A procedure is the higher level generalization of a subroutine with its own name, arguments and local scope. Procedures can be called which causes their encased code to be run, and possibly a result bound when the function returns.

int fib(n) {
	if (n == 0 || n == 1) return n;

	return fib(n-1) + fib(n-2);
}

Example of a procedure that returns the nth value of the Fibonacci sequence in C.

Low Level Implementation

Call Stack

Procedures can be implemented using a call stack to store and retrieve required information about the procedure such as the return address and any arguments.

Call Stack

The call stack is a specific implementation of a stack which stores relevant information for a procedure to execute.

The call stack is typically at the highest memory address possible for a given program and then grows downwards (to lower memory addresses) towards the heap.

Stack Frame

Each time a procedure is called a new entry is created (called a "stack frame"). Each stack frame stores local variables of the procedure, the return address and any arguments passed to the procedure.

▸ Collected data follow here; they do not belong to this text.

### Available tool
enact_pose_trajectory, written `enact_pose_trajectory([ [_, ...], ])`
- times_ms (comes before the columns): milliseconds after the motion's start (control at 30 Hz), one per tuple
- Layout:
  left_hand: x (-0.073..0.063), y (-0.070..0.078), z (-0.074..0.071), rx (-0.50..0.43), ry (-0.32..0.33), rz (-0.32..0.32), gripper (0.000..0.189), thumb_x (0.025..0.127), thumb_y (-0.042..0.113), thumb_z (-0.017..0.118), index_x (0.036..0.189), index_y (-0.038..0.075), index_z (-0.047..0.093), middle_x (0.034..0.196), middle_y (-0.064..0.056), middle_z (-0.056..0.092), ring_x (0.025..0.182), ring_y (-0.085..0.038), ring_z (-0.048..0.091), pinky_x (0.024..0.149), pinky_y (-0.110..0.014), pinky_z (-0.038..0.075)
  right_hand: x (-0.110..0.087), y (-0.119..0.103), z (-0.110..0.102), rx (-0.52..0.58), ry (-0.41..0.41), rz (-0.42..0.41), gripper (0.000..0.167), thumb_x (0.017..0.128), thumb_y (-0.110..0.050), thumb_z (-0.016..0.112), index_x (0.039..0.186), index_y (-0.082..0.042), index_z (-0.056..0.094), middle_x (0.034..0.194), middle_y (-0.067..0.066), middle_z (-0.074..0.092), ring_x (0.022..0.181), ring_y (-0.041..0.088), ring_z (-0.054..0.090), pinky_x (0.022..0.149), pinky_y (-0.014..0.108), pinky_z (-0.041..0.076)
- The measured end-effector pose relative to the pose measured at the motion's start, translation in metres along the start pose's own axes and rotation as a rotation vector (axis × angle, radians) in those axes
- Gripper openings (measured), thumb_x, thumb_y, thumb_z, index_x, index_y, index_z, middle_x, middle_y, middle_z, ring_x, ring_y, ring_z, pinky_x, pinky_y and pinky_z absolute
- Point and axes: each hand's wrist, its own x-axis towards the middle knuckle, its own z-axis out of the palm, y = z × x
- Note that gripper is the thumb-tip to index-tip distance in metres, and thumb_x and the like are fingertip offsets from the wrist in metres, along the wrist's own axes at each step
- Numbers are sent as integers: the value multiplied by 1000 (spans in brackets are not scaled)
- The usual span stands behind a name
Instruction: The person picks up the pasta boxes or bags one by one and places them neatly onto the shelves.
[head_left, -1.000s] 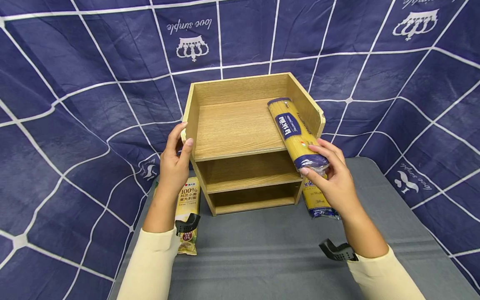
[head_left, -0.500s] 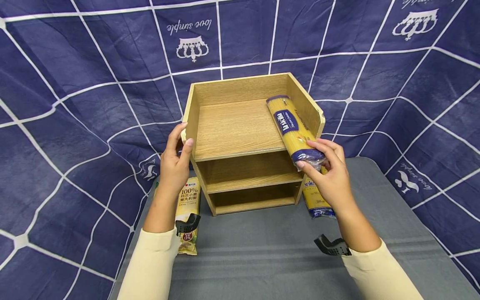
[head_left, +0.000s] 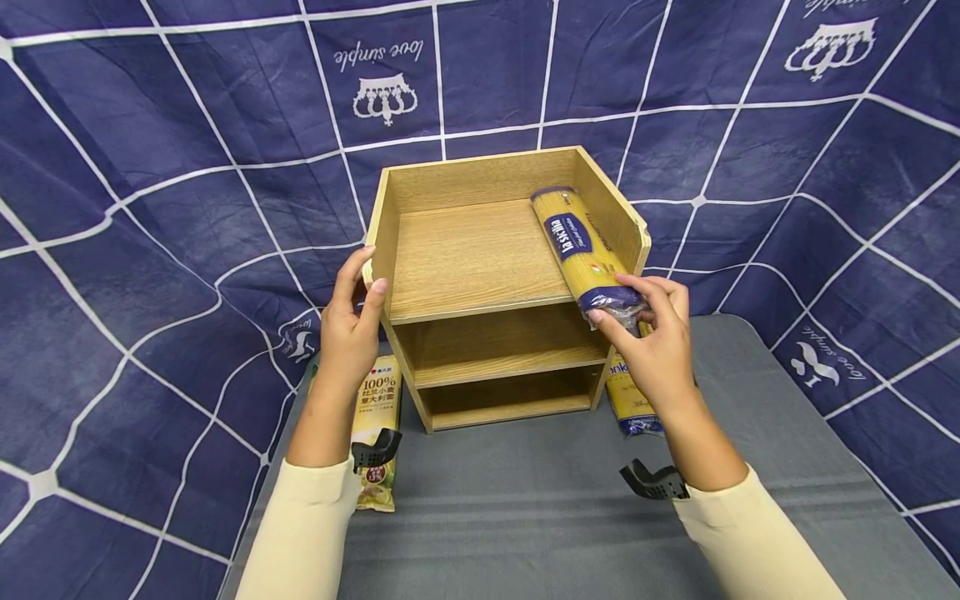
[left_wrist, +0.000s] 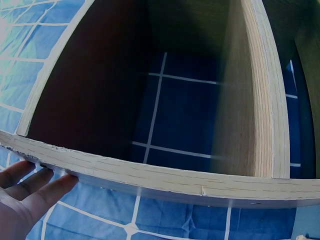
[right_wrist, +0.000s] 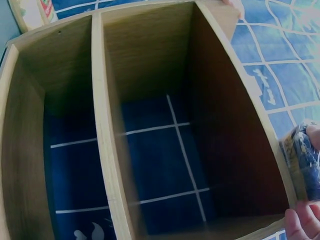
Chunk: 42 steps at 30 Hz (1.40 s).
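I had the right hand (head_left: pixel 660 346) pinching the clear plastic at the near end of a spaghetti packet (head_left: pixel 579 248), thumb on one side and fingers on the other. The packet lay slantwise on the top board of the wooden shelf (head_left: pixel 476 258), near its right wall, with the gripped end jutting past the front edge. My left hand (head_left: pixel 351 333) straddled the shelf's left side panel, holding it between thumb and fingers. On the grey surface (head_left: pixel 525 500) I saw a pale yellow pasta packet (head_left: pixel 379 396) left of the shelf and a yellow-and-blue packet (head_left: pixel 630 396) right of it.
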Motion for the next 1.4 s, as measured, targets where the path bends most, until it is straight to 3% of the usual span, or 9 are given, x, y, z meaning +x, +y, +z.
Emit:
enact_pose_trajectory([
  [300,0,0,0,-3,1,5,43,104,23,57,147,29,50,115,-13,67,102,-3,58,84,-23,46,3,0,7,-9,63,-54,53,79,-20,89,128,-17,69,123,6,45,105,1,44,81,18,43],
  [567,-1,0,0,-26,-8,11,44,104,23,57,147,29,50,119,-16,67,104,-4,59,85,-24,46,5,1,11,-7,81,-43,52,80,-25,88,128,-22,69,120,-7,39,103,2,43,82,25,44],
  [1000,-1,1,0,-15,0,6,44,104,23,57,147,28,50,122,-16,67,108,-2,59,88,-23,47,5,4,11,-42,63,-51,55,80,-23,88,131,-19,67,125,16,41,104,2,42,82,25,44],
  [1400,-1,0,1,-35,-1,-1,44,104,23,57,147,28,50,124,-16,66,109,-3,59,86,-21,47,-2,4,8,7,36,-36,62,84,-18,84,140,-18,59,124,11,43,110,3,40,86,21,44],
])
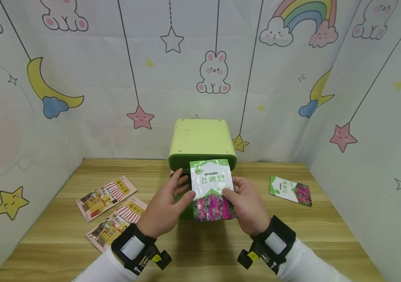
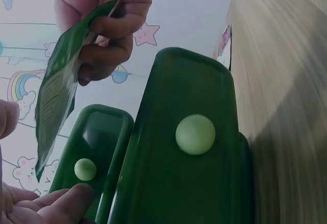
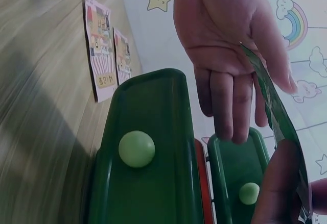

Additionally, the stack frame might include saved registers if the procedure calls another procedure. When a procedure is called usually the start of this stack frame is written to a common register before invocation.

Allocation

When a new stack frame is allocated, space is reserved on the call stack for all data the procedure needs during its execution. This process typically involves:

  • Adjusting the Stack Pointer: The stack pointer register is moved (decremented) to allocate enough space for the new frame.
  • Saving the Return Address: The address of the next instruction (the point where the program should continue after the procedure returns) is pushed onto the stack.
  • Saving the Old Frame Pointer: The previous frame pointer is pushed onto the stack so it can be restored when returning.
  • Setting the New Frame Pointer: The frame pointer is updated to the current top of the stack, marking the base of the new frame. This allows local variables and parameters to be accessed using fixed offsets.
  • Allocating Space for Local Variables: The compiler reserves space for all local variables defined within the procedure.
  • Saving Registers (Optional): If the procedure will call other procedures or use certain registers, it may save the current register values in the stack frame to preserve their state.

Deallocation

When a procedure finishes executing, its stack frame must be removed from the call stack so control can return to the calling procedure. This process, known as stack frame deallocation or stack unwinding, typically involves the following steps:

  • Restoring Saved Registers (if any): Any registers saved at the beginning of the procedure are restored to their previous values to ensure the caller's state is unchanged.
  • Releasing Local Variable Space: The stack pointer is adjusted (incremented) to free the memory that was used for local variables and temporary data.
  • Restoring the Old Frame Pointer: The previously saved frame pointer is popped from the stack, restoring the caller's frame context.
  • Returning to the Caller: The return address is popped from the stack, and control is transferred back to that address, resuming execution in the calling procedure.

Dynamic Control Flow

Dynamic control flow refers to control flow where the target of a jump or call is determined at runtime rather than at compile time. This contrasts with static control flow, where the compiler knows the exact destination address at compile time.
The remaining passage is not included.